SUMMARY OF STATUS:
Through a combination of measures described below, we have demonstrated
error free operation of the ADF->TAB LVDS link at the test stand, using 2
entire ADF crates, for eight hours without a single bit error.
We will of course extend this result, but it should be noted that this
meets the minimum requirements agreed upon for the stable operations
period for this link: the ability to run for at least eight hours without
any bit errors, with at least 50% of the system included. The minimum of
two ADF crates was specified during the review, and the eight-hour
benchmark was proposed by me and agreed upon by the L1Cal2B group during
planning for stable operations.
DETAILS OF LATEST TESTS:
In what follows, for brevity, I will only discuss systematic effects.
There were of course single-channel failures which were corrected by such
measures as unbending bent bins, replacing broken cables, and replacing
failing cards.
Extensive long term testing of this system has occurred at many stages.
The recent problems were with the initialization of the link, where we
discovered a flakey response to the deskew function performed by the
channel-link LVDS transmitter/receiver chipset. Each time the system was
initialized, about 10% of the links failed to deskew properly. The
marginal behavior was not restricted to a few bad channels, but it was
widespread throughout the system.
We have added pre-emphasis to 2 of the 4 ADF crates. This substantially
reduces the number of links that fail upon a global LVDS link
initialization. For the 50% of the system under consideration, the number
of failed channels on a typical global reinitialization drop to around 0-4
channels. Also, the total number of cables that ever fail for the present
configuration has dropped dramatically to around 15.
We did extensive testing of the start up failure rates of each cable. We
replaced the most problematic with ERNI 4m cables. We have also recently
aquired 3 6-meter high-quality AMP cables, which were also installed in
problematic locations. The higher quality cables have never been seen to
fail, at initialization or during long term operation.
With pre-emphasis and these cable replacements, there are no failed
channels in more than 90% of global link initializations. We have
demonstrated that by iteratively descewing the link, we can consistently
get the system to an error free state.
In the most recent test, the combination of pre-emphasis, select cable
replacement, and iterative descewing has allowed 2 ADF crates to
successfully send data to the TABs error-free for eight hours.
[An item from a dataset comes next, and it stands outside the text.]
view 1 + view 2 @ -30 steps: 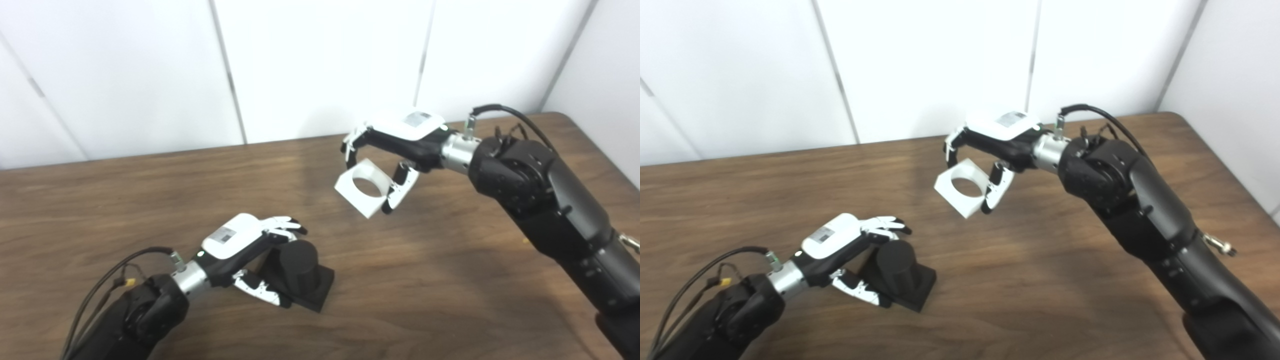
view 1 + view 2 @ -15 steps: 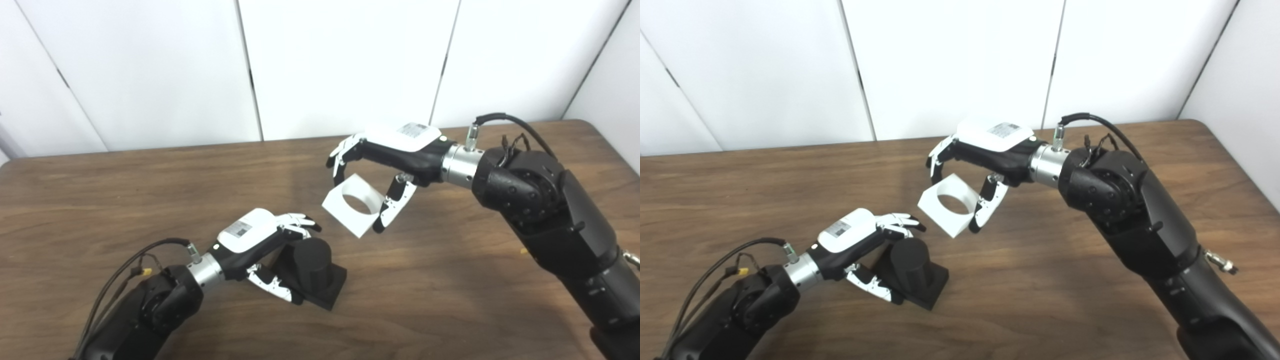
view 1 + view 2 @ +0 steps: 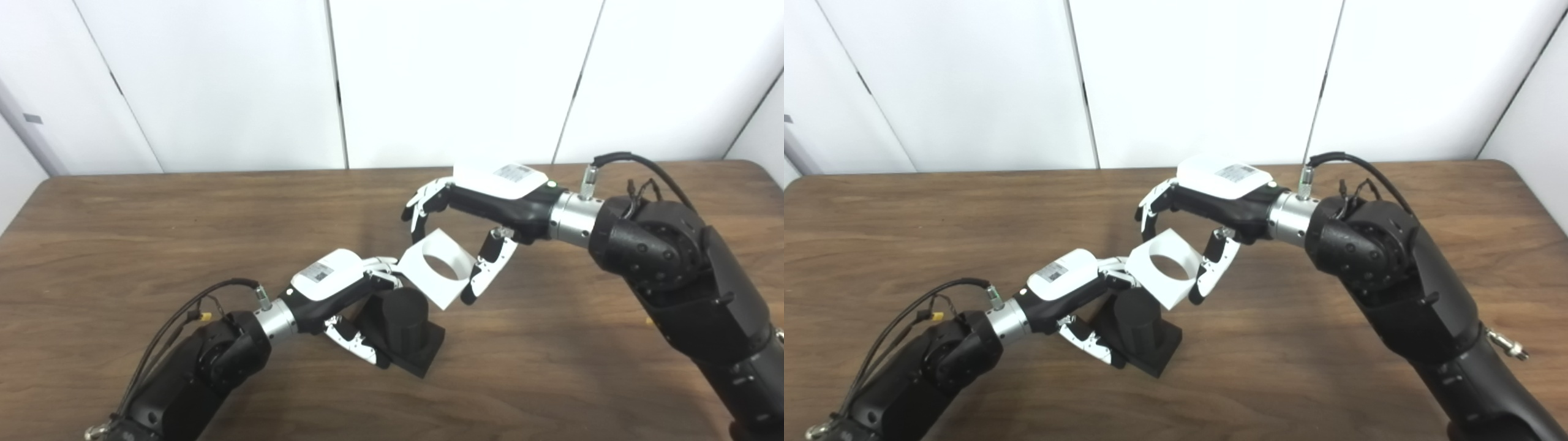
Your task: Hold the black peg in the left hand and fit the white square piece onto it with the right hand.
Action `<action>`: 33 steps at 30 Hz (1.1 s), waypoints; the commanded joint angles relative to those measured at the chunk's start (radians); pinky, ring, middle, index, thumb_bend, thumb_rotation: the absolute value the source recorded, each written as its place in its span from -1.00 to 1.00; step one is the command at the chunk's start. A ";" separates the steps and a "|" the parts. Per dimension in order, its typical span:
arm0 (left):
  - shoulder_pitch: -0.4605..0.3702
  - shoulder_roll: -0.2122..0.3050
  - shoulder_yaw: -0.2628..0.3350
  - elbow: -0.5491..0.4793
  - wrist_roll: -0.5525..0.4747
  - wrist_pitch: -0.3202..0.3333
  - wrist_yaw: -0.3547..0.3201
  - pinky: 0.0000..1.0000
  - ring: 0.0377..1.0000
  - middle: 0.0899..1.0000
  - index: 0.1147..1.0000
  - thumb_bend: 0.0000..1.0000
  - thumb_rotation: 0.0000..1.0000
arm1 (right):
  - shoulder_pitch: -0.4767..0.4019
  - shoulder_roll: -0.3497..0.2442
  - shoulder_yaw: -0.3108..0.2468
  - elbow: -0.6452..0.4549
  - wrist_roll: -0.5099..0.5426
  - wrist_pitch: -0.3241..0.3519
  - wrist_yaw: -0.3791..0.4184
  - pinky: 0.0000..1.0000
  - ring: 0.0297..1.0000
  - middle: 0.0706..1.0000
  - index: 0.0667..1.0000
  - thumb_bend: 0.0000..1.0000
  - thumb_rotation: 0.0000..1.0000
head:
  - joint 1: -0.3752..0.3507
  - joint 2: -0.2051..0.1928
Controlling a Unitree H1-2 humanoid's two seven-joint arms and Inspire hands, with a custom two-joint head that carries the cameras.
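Note:
The black peg point(image 3: 402, 320), a round post on a square black base, stands on the wooden table point(image 3: 122, 233) at front centre. My left hand point(image 3: 343, 294) is shut on the black peg from its left side. My right hand point(image 3: 484, 208) is shut on the white square piece point(image 3: 436, 275), a flat white block with a round hole. It holds the piece tilted in the air, just above and behind the peg's top. The piece's lower left edge sits close to the left hand's fingertips point(image 3: 386, 269). The same scene shows in the right eye view, with the piece point(image 3: 1165, 277) over the peg point(image 3: 1134, 329).
White wall panels point(image 3: 429, 79) stand behind the table's far edge. The table's right corner point(image 3: 759, 168) is rounded. Cables point(image 3: 184, 312) loop off both forearms.
My right hand has carried the white square piece left and down, from well clear of the peg to just above it. The camera has also shifted. My left hand still grips the peg.

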 commanded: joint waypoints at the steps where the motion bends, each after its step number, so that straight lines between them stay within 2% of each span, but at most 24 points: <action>1: 0.000 -0.008 -0.026 0.024 0.074 0.050 -0.057 0.48 0.77 0.67 -0.15 0.05 -0.87 | -0.040 -0.009 -0.008 -0.034 0.008 -0.018 -0.005 0.43 0.67 0.54 -0.12 0.05 -0.74 | 0.004 0.003; 9: -0.007 -0.015 -0.026 0.030 0.074 0.050 -0.060 0.47 0.78 0.68 -0.16 0.05 -0.87 | -0.033 0.003 0.017 -0.034 0.003 -0.014 0.001 0.39 0.66 0.53 -0.12 0.05 -0.74 | 0.006 0.006; 18: -0.006 -0.015 -0.022 0.021 0.070 0.061 -0.072 0.48 0.80 0.69 -0.15 0.05 -0.87 | -0.023 0.021 0.038 0.016 -0.002 -0.086 -0.031 0.39 0.61 0.51 -0.12 0.05 -0.73 | 0.004 0.009; 33: -0.007 -0.017 -0.021 0.021 0.068 0.061 -0.073 0.47 0.79 0.69 -0.16 0.05 -0.87 | -0.013 0.056 0.073 0.062 -0.031 -0.096 -0.032 0.47 0.65 0.53 -0.12 0.05 -0.73 | 0.003 0.011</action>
Although we are encouraged by this result, we do not consider our job done
until we have convinced ourselves that we have the most robust system we
can achieve. For that reason, we are planning additional measures for the
installation we are convinced will make the system more robust. In
particular, we consider the iterative-descewing procedure to be highly
undesirable for the installed system. However, we are able to operate the
system in its present state.
PLANNED IMPROVEMENTS:
The three four-meter ERNI cables and three six-meter high-quality AMP
cables have never failed at startup or during long term running. This
includes several thousand link initializations run continuously during the
past three nights. For this reason, we are convinced that the AMP cables
we have purchased are of poor quality. We propose to replace them with
ERNI cables.
We have also directly observed that shorter cables are more reliable than
longer cables. For this reason, we wish to use the shortest cables
possible to reach the ADF crates. Even though it appears that we can
operate with 5-meter cables (and even 6-meter cables) it is evident that
we have less of a margin of error than is desirable. An easy way to
increase the margin is to use shorter cables.
WHY NOT PUT PRE-EMPHASIS ON ALL FOUR ADFS?
Two of the four ADF crates are within 3 meters of the TAB/GAB backplane.
For this length, it may be possible to operate the link without
pre-emphasis or with less pre-emphasis. This is desirable as the
pre-emphasis does add more high-frequency noise to the system.
CONCLUSION:
I believe we have shown we can "get by" with the present system, and have
a clear plan to make the full installation far more robust. There's more
work to be done, but I believe that we can go forward now with confidence.
cheers,
mike